# Work Permit with new employer



## Inherited_Canuck (Mar 24, 2011)

Hi Guys,

I'm currently on a closed Work Permit with an employer, and am at the final stage of an interview with a second company.

Of course, having been through the process, I know how the LMO and work permit works, but does anybody have any advice/experience of what happens if my second application is successful?

Of course, the second employers need to put in an LMO, and then I need to apply for a new Work Permit, but what happens then?

Let's say the LMO goes through, and I apply for the new WP, do I just wait till it drops through my letter box, and at that point contact my new company?

Or, if the LMO comes through, can I take it to a border, or to an office and speed the process up considering I hold another valid permit?

Hope someone can shed some light, and thanks for anyone who read this.

Thanks,
Davey


----------



## JGK (Dec 12, 2009)

Inherited_Canuck said:


> Hi Guys,
> 
> I'm currently on a closed Work Permit with an employer, and am at the final stage of an interview with a second company.
> 
> ...


I did a similar thing back in 2007. When I "flagpoled" to get the TWP for the new employer I asked if I could retain the current TWP as I had to work my contracted notice and my new employer wanted me to have the new TWP before I gave notice (i had confirmation of this in writing).

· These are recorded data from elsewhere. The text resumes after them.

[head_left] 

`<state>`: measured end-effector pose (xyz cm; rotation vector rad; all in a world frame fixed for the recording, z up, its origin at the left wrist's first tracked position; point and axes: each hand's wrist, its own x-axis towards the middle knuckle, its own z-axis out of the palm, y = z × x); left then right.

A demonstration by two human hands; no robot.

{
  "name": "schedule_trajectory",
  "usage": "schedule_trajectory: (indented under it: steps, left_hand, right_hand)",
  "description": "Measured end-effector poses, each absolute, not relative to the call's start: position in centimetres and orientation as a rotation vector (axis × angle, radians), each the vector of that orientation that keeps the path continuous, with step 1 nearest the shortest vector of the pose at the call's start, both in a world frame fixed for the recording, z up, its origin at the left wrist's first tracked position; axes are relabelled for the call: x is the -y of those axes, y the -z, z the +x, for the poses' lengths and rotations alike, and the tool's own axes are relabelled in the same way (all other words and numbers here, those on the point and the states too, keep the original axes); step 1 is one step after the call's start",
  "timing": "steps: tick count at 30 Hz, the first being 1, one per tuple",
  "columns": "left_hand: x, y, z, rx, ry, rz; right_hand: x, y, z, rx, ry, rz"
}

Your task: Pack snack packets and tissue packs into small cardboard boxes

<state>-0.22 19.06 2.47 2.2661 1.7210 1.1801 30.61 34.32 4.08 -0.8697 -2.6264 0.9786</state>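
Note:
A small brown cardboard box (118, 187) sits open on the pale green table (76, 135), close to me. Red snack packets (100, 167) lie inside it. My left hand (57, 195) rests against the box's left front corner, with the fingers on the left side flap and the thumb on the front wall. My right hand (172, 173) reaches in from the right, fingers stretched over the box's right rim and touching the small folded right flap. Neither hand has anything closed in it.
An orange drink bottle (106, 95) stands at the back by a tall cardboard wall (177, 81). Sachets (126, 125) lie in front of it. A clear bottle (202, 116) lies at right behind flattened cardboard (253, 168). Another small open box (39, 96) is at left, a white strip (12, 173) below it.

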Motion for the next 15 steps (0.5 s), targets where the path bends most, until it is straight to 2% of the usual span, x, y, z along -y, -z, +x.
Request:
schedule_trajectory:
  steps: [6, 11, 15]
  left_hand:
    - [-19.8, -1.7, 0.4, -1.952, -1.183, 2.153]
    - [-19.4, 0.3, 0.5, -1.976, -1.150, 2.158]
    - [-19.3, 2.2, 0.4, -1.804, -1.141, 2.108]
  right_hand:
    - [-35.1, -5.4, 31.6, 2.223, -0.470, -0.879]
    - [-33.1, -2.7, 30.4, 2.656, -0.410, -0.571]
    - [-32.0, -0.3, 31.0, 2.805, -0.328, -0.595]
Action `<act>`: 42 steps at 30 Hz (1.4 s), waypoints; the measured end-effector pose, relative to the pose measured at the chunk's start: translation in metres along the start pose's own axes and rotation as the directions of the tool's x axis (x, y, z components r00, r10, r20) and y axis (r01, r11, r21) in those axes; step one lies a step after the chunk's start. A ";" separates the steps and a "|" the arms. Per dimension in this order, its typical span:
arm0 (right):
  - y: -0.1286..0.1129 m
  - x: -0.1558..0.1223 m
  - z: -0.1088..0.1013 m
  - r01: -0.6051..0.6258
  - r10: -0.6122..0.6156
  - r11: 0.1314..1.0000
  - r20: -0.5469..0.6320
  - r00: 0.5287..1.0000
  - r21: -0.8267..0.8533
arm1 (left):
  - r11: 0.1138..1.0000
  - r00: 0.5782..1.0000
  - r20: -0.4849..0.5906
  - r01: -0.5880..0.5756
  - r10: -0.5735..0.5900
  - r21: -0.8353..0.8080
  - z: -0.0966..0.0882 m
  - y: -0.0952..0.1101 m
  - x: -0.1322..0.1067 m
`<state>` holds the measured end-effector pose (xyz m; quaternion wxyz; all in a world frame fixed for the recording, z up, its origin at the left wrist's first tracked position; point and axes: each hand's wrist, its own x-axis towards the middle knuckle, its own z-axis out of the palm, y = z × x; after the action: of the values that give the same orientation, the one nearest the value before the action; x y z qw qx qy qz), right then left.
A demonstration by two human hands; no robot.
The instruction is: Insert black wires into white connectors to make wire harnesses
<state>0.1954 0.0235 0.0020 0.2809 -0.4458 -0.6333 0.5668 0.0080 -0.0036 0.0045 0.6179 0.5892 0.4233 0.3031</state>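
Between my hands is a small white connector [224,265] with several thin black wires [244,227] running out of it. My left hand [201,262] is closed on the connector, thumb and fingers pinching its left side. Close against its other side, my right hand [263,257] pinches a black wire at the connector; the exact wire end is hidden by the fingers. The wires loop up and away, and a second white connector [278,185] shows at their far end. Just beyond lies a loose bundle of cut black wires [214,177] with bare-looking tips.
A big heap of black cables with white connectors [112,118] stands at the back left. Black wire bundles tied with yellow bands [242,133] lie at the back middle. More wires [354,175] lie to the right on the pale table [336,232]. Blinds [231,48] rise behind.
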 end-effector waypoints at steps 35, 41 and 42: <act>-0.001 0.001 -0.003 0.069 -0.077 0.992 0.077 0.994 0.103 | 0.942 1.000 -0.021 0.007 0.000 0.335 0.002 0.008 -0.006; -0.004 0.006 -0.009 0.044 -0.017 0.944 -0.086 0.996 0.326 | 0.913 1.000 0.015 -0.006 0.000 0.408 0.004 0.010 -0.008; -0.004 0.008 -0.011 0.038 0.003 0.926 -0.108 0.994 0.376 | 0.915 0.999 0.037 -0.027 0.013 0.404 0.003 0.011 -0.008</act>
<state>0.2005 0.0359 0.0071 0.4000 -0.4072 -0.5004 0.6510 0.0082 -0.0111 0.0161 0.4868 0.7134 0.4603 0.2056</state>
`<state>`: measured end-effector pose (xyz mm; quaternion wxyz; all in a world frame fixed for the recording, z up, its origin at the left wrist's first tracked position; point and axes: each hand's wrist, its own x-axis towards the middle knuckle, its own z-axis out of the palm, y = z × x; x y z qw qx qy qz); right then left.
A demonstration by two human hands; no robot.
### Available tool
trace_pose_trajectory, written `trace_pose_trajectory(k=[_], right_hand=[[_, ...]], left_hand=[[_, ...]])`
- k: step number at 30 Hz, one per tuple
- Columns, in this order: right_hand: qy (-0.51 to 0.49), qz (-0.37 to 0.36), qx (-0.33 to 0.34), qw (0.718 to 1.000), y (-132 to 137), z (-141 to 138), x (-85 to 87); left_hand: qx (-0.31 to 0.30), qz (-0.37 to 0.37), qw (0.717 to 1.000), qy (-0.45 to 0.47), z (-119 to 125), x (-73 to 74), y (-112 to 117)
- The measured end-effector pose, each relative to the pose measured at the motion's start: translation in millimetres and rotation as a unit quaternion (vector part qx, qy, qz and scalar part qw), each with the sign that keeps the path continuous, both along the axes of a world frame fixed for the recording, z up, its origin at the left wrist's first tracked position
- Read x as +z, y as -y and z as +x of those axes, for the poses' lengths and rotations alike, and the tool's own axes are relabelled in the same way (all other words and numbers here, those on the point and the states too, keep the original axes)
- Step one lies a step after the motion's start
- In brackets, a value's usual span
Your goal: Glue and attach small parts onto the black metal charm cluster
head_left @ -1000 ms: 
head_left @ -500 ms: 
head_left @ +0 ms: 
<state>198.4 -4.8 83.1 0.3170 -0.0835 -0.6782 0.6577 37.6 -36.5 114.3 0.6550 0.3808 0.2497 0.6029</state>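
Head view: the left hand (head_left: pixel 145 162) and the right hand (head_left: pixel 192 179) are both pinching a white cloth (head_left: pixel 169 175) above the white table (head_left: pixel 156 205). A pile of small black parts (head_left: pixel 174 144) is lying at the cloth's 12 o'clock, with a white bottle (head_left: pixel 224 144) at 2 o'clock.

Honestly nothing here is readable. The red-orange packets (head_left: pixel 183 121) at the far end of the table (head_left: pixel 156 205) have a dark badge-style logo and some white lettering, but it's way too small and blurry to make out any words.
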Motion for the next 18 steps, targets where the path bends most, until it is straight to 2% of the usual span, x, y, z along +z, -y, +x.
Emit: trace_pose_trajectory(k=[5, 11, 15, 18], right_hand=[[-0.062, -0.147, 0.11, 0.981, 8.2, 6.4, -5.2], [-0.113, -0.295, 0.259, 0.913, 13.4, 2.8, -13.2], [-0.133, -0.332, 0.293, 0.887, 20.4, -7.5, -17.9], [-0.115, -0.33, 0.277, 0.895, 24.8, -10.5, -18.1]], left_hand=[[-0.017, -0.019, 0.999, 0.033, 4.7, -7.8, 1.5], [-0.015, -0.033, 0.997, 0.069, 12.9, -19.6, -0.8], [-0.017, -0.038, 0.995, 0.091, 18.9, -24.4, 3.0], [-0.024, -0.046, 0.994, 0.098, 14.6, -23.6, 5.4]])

The officer let me leave with both the old and my new TWP.


----------



## Inherited_Canuck (Mar 24, 2011)

Thank you JGK!

I'm a relative newcomer to all this - I came over Feb 2010 through BUNAC, got a job in my field in July, did and LMO and new Work Permit in November/December, and this all just happened in the last few days.

So many hoops to jump through - and yet life here is so worth it, in my opinion...even if it is snowing in March.

So, by your advice, I would take the LMO to the border and do a new application there?


----------



## JGK (Dec 12, 2009)

Inherited_Canuck said:


> Thank you JGK!
> 
> I'm a relative newcomer to all this - I came over Feb 2010 through BUNAC, got a job in my field in July, did and LMO and new Work Permit in November/December, and this all just happened in the last few days.
> 
> ...


that's what I did. I took the document package my new employer sent me and asked them to issue a new TWP.

If you do this, pick a quiet time at the border (midweek evenings are good). one of my colleagues tried the same thing on a Friday evening in June and the customs officer got very stroppy.


----------